- Born: 16 February 1954 (age 72) Hyllestad Municipality, Norway
- Occupation: Poet
- Awards: Dobloug Prize (2021)

= Kjartan Hatløy =

Norwegian poet

Kjartan Hatløy (born 16 February 1954) is a Norwegian poet, and winner of the Dobloug Prize 2021.

==Career==
Hatløy made his literary debut in 1996 with the poetry collection Solreven, a collection of short poems reflecting on aspects of nature. Later collections are Fjord from 2011, and Kjøkkendikt from 2012. With Kjøkkendikt he reached a wider public, and the collection was nominated for the Brage Prize. In 2016 he issued Den kvite vegen, and Menneskedagar came in 2018.

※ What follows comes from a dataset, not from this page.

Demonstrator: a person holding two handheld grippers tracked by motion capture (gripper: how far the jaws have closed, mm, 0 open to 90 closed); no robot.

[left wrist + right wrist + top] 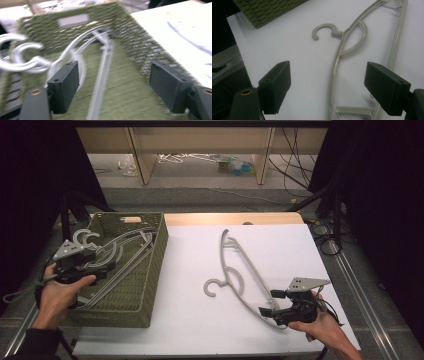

He was awarded the literary prize Diktartavla in 2015, and the Dobloug Prize in 2021. In 2017 he was featured in the German documentary film Der Sonnenfuchs.

==Personal life==
Born on 16 February 1954, Hatløy grew up in Hyllestad Municipality, and later settled in the village of Sørbøvågen. His background includes studies in philosophy at the University of Bergen, education as plumber, and working experience from the shipping industry.

Hatløy is the uncle of fellow Norwegian author Karl Ove Knausgård, being a brother to his mother. As such, Hatløy is present in several parts of Knausgård's autobiographical novel 'My Struggle'.